Rabbi Abraham Cooper, the Wiesenthal Center’s associate dean, wrote to Swedish Prime Minister Ingvar Carlsson in November 1987 expressing the center’s “deep concern over a recent decision in Stockholm of the council of local radio stations to allow ‘Radio Islam’ to continue broadcasts laden with anti-Semitic invective.”

Among the maxims broadcast on the radio programs were that “Jews provoke racism and hatred” and that “Jew-Zionists control the media all over the world.”

ISSUE OF FREE SPEECH

The Wiesenthal Center joined with Carlsson “in favoring freedom of expression and worship for all,” Cooper wrote at the time. But he said “that there is no place in Sweden for the use of Swedish airwaves for anti-Jewish propaganda.”

The broadcasts apparently were riding the thin line between the right of free speech and charges against a minority people.

Last fall, the attorney general reopened the investigation when the station broadcast material from the notoriously anti-Semitic “Protocols of the Elders of Zion,” as well as material denying the Holocaust occurred. Neo-Nazis were invited guests on the program, according to Cooper.

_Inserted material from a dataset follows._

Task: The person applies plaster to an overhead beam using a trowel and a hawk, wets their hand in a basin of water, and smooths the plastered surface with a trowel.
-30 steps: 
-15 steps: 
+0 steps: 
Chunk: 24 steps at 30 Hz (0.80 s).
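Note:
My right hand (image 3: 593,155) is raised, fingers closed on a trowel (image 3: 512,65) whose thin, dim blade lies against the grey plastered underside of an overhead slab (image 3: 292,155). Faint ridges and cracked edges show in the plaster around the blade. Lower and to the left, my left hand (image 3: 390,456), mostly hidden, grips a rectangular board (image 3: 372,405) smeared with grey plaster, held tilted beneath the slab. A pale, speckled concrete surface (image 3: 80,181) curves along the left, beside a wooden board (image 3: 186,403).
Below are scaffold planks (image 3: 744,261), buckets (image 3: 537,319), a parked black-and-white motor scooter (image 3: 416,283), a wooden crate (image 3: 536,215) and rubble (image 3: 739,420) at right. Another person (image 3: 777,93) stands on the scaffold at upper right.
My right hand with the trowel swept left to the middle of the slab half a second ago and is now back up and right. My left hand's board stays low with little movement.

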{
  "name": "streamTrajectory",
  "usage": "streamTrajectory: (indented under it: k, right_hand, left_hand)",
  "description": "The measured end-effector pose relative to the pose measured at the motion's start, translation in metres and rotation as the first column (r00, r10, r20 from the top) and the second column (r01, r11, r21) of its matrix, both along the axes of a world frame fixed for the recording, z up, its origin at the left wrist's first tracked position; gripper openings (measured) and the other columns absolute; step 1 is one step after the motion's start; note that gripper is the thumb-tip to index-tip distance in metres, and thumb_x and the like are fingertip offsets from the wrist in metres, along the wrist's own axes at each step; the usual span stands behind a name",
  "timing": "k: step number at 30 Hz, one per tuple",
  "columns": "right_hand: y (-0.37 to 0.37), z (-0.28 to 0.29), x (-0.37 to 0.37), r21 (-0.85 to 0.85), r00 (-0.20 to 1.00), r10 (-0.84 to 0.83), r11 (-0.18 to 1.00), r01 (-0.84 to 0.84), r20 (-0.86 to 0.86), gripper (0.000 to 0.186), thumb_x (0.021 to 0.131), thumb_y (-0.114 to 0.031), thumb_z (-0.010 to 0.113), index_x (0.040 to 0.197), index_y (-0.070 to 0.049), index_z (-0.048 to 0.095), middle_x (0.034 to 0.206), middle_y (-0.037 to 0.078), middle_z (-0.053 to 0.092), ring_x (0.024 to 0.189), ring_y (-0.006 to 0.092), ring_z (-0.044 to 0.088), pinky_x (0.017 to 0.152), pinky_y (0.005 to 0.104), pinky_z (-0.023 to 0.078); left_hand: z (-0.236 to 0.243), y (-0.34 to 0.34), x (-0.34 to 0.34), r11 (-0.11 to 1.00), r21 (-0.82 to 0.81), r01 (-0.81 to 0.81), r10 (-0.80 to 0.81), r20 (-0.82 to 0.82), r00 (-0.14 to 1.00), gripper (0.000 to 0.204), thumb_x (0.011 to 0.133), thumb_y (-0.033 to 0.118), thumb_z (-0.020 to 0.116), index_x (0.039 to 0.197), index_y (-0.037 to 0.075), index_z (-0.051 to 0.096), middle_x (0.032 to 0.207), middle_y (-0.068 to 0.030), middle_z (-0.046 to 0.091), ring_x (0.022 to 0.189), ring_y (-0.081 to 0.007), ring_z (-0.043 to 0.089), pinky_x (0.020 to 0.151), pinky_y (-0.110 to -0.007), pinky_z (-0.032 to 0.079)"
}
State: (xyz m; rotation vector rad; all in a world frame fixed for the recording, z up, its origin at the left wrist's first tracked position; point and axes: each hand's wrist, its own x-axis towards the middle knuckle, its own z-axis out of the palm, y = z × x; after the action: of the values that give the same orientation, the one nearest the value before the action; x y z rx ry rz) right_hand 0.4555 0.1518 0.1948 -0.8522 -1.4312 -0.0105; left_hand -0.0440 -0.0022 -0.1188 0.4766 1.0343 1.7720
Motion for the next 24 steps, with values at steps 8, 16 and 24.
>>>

In December, Cooper received a response to his original letter to Carlsson from the Swedish Ministry of Education and Cultural Affairs, which said the broadcasts did not break Swedish law.

The letter said the Swedish chancellor of justice had examined Radio Islam’s broadcasts and “found that the programs could not be regarded as an incitement to racial hatred in the sense of the case.”

But in February, Attorney General Stark presented a Stockholm court with a long list of anti-Semitic statements the station broadcast.

In Washington, Lars Romert, press consul of the Swedish Embassy, said, “Freedom of the press in Sweden is absolute. But it’s against the law to discriminate against any ethnic group, any race, any minority group or any religious group.”

Cooper said this case will “showcase how there isn’t any distinction between anti-Zionism and anti-Semitism.”